Hi Monika, (Hi Ian),
Ian has already answered your question.
However, I want to had a similar use case we have in relation to errors or
malformed
RDF input files. When loading large RDF files we typically use N-Triples or
N-Quads
and we want to continue parsing the file even if there are a few errors (i.e.
invalid
lines).
We use RIOT and, even if there is not a feature to tell the parser to ignore an
error,
skip the line and continue to parse, it's not expensive to construct a LangNQuad
object for each line of your input. So, this is what we often do:
String line = ...
Tokenizer tokenizer =
TokenizerFactory.makeTokenizerString(value.toString());
LangNQuads parser = new LangNQuads(tokenizer, profile, sink) ;
parser.parse();
You can then catch all the exception and continue processing the next line.
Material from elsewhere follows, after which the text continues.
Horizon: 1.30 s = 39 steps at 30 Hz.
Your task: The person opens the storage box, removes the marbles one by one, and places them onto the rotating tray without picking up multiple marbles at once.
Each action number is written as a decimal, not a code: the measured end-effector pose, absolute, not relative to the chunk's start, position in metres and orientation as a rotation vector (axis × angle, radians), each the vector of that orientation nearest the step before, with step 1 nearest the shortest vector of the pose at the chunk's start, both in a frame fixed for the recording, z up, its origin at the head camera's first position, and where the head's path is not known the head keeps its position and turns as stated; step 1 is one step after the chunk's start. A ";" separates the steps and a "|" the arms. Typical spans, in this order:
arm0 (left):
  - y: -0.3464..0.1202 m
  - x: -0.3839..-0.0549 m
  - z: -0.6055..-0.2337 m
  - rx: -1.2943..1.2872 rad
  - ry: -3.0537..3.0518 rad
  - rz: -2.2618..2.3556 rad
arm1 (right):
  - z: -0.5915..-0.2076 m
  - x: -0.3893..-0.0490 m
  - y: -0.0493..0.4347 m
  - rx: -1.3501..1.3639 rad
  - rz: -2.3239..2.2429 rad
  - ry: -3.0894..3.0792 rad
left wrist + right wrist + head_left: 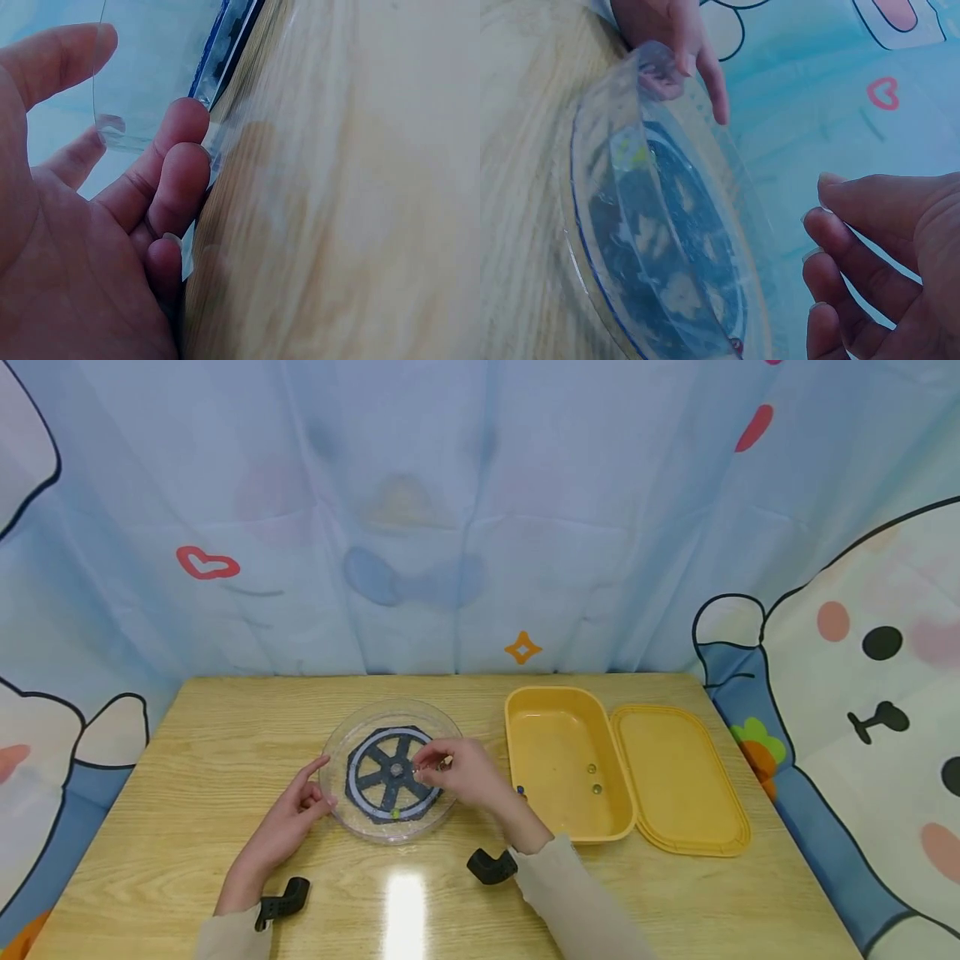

This happens also when we write MapReduce jobs, for example here [1] or here
[2]. (*)
Maybe, it's not that difficult to add a feature to RIOT's LangNQuad parser to
report
errors but skip to the next line and continue parsing. However, I think this is
close
to impossible for RDF/XML or Turtle serializations.
Paolo
[1]
https://github.com/castagna/tdbloader3/blob/master/src/main/java/com/talis/labs/tdb/tdbloader3/FirstMapper.java
[2]
https://github.com/castagna/tdbloader3/blob/master/src/main/java/com/talis/labs/tdb/tdbloader3/io/QuadRecordReader.java
(*)
By the way, if someone wants to help me removing the bottleneck caused by the
fact
that I am using a single reducer in the first MapReduce job of tdbloader3 or has
ideas on how it could be done, let me know.
Monika Solanki wrote:
> Is it possible to check if the incoming data is legal RDF before reading
> into the model? I do not want my program to throw an error via
> RDFDefaultErrorHandler if the incoming data is illegal RDF. I only want
> a warning to be issued and the program should continue execution. If
> there are any supporting examples, that would be very helpful.
>
> Thanks,
>
> Monika